Exercise directions: Filter by the string "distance": return the lines of the material that contain it.
═════ Dataset extract ═════
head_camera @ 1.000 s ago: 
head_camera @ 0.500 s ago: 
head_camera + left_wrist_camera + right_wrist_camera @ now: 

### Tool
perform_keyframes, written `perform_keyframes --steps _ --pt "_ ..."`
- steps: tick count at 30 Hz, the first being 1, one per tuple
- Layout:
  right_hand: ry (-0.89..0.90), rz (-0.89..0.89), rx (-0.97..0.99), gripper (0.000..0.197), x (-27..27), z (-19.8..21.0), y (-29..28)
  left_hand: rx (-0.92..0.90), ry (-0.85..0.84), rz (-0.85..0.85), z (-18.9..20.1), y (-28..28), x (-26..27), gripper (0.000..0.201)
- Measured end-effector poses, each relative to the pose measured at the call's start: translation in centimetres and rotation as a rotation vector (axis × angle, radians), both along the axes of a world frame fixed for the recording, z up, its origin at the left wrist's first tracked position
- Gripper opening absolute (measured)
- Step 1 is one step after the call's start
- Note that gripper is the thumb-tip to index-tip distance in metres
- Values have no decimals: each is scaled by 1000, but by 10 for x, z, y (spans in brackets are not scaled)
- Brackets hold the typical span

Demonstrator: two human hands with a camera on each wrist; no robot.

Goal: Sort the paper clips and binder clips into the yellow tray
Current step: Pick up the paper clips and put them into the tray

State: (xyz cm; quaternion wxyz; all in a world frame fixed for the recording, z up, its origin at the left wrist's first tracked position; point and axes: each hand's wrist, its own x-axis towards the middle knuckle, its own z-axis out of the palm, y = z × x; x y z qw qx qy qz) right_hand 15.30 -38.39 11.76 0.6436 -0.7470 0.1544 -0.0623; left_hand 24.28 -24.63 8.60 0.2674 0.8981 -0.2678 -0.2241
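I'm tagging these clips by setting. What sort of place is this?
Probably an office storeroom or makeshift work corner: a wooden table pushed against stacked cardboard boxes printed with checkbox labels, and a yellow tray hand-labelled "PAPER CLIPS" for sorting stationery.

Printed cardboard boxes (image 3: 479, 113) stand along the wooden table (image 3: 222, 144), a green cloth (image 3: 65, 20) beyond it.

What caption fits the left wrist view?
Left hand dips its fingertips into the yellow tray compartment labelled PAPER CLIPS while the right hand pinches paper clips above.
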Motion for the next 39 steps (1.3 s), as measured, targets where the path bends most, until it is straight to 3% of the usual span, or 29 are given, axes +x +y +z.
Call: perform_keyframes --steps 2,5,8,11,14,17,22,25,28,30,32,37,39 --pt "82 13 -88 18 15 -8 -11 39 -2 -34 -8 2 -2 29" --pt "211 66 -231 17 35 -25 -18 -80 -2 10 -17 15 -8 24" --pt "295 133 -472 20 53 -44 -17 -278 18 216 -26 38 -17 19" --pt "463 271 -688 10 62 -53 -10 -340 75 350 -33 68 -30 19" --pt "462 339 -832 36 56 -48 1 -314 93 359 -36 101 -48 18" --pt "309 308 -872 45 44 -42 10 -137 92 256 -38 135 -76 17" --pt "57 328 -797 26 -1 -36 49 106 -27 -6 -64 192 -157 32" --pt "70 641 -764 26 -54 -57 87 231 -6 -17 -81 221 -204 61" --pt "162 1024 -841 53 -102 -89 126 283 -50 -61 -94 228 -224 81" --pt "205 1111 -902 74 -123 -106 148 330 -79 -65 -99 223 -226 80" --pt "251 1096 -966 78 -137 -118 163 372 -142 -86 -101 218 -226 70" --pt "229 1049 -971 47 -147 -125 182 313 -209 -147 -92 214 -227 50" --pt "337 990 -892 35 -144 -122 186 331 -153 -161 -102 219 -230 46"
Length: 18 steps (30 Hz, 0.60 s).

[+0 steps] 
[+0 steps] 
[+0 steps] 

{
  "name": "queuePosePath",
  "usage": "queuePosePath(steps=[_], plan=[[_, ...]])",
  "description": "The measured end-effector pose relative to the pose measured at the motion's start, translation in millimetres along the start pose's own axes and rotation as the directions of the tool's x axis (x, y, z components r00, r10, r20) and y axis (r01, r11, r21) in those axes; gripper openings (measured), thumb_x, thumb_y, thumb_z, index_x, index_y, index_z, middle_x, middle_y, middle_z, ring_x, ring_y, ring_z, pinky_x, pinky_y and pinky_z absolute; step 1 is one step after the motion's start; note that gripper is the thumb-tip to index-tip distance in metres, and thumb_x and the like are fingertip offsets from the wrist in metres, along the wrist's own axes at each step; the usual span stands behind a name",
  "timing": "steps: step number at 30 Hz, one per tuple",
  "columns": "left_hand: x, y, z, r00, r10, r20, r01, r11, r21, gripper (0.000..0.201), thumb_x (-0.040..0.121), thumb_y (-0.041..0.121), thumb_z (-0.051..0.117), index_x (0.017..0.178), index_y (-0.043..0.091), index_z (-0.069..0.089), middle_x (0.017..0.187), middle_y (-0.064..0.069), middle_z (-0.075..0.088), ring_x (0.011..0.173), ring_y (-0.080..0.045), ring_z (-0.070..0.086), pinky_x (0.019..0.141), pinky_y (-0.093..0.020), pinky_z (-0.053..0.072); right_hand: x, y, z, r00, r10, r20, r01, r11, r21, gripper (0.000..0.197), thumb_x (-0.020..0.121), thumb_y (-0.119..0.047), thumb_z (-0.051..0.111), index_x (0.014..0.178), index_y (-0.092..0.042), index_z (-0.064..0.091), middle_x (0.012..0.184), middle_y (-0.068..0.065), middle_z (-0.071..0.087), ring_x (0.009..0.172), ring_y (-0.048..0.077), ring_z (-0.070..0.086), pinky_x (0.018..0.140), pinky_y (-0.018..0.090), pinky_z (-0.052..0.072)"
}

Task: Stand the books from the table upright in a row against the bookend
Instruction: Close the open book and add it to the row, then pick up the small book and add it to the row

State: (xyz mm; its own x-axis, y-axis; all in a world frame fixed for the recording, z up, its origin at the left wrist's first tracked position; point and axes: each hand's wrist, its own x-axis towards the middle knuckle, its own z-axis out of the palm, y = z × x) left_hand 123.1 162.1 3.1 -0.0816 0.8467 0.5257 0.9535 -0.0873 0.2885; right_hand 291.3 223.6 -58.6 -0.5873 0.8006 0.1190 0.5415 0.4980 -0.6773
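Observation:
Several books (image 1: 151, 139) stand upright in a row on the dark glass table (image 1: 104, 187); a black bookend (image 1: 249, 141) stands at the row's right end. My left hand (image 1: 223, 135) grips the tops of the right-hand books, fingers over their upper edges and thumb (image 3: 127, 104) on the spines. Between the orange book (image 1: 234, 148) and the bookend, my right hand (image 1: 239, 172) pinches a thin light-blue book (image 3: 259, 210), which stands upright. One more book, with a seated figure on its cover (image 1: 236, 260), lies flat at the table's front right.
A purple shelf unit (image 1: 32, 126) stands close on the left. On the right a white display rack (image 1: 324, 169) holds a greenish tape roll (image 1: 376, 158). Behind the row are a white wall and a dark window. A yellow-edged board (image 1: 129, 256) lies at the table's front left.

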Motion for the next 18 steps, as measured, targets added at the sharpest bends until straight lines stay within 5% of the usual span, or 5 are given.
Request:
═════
Solution to the problem:
- Note that gripper is the thumb-tip to index-tip distance in metres
  "description": "The measured end-effector pose relative to the pose measured at the motion's start, translation in millimetres along the start pose's own axes and rotation as the directions of the tool's x axis (x, y, z components r00, r10, r20) and y axis (r01, r11, r21) in those axes; gripper openings (measured), thumb_x, thumb_y, thumb_z, index_x, index_y, index_z, middle_x, middle_y, middle_z, ring_x, ring_y, ring_z, pinky_x, pinky_y and pinky_z absolute; step 1 is one step after the motion's start; note that gripper is the thumb-tip to index-tip distance in metres, and thumb_x and the like are fingertip offsets from the wrist in metres, along the wrist's own axes at each step; the usual span stands behind a name",

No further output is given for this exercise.